> _Problem to work on_
Your response should consist solely of the lines from the one containing "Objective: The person" through the end of the data, copied exactly.

(Beginning of Supplied information)

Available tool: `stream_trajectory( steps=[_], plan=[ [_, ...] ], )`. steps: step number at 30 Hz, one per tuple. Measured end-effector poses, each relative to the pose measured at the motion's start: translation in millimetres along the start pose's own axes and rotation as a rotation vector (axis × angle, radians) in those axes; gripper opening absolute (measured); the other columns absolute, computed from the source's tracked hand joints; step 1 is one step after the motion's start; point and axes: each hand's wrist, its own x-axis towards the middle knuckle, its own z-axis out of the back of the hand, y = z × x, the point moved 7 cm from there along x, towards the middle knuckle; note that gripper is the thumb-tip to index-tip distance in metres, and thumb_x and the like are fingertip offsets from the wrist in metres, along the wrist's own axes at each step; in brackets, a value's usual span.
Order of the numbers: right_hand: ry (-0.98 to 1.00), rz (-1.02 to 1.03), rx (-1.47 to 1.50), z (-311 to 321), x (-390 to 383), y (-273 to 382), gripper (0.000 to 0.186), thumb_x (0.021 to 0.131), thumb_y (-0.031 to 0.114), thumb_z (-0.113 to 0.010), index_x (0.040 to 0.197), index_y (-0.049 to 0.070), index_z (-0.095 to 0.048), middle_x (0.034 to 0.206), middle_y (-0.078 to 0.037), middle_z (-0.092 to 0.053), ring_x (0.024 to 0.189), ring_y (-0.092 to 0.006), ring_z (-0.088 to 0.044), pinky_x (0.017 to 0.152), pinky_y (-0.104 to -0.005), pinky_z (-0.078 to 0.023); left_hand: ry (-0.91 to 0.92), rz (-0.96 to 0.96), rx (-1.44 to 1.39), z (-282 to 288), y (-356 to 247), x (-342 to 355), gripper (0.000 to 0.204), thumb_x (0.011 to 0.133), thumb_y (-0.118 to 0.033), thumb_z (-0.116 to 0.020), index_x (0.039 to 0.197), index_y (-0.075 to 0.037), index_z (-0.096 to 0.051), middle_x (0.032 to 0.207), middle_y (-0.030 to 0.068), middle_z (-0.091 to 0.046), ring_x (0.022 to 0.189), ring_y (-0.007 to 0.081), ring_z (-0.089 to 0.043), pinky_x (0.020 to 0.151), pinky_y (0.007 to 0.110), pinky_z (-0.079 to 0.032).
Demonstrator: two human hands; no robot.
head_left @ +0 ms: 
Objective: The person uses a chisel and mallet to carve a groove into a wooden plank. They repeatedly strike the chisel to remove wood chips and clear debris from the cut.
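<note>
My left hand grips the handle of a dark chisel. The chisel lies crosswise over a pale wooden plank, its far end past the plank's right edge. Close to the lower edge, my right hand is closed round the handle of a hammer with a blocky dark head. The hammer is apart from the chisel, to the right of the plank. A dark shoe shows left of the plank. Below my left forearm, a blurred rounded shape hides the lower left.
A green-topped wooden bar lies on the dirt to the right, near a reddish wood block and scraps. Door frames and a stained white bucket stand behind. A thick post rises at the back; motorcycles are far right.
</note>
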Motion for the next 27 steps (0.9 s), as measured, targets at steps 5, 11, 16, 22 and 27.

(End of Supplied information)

> _The completed task_
Objective: The person uses a chisel and mallet to carve a groove into a wooden plank. They repeatedly strike the chisel to remove wood chips and clear debris from the cut.
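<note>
My left hand grips the handle of a dark chisel. The chisel lies crosswise over a pale wooden plank, its far end past the plank's right edge. Close to the lower edge, my right hand is closed round the handle of a hammer with a blocky dark head. The hammer is apart from the chisel, to the right of the plank. A dark shoe shows left of the plank. Below my left forearm, a blurred rounded shape hides the lower left.
A green-topped wooden bar lies on the dirt to the right, near a reddish wood block and scraps. Door frames and a stained white bucket stand behind. A thick post rises at the back; motorcycles are far right.
</note>
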Motion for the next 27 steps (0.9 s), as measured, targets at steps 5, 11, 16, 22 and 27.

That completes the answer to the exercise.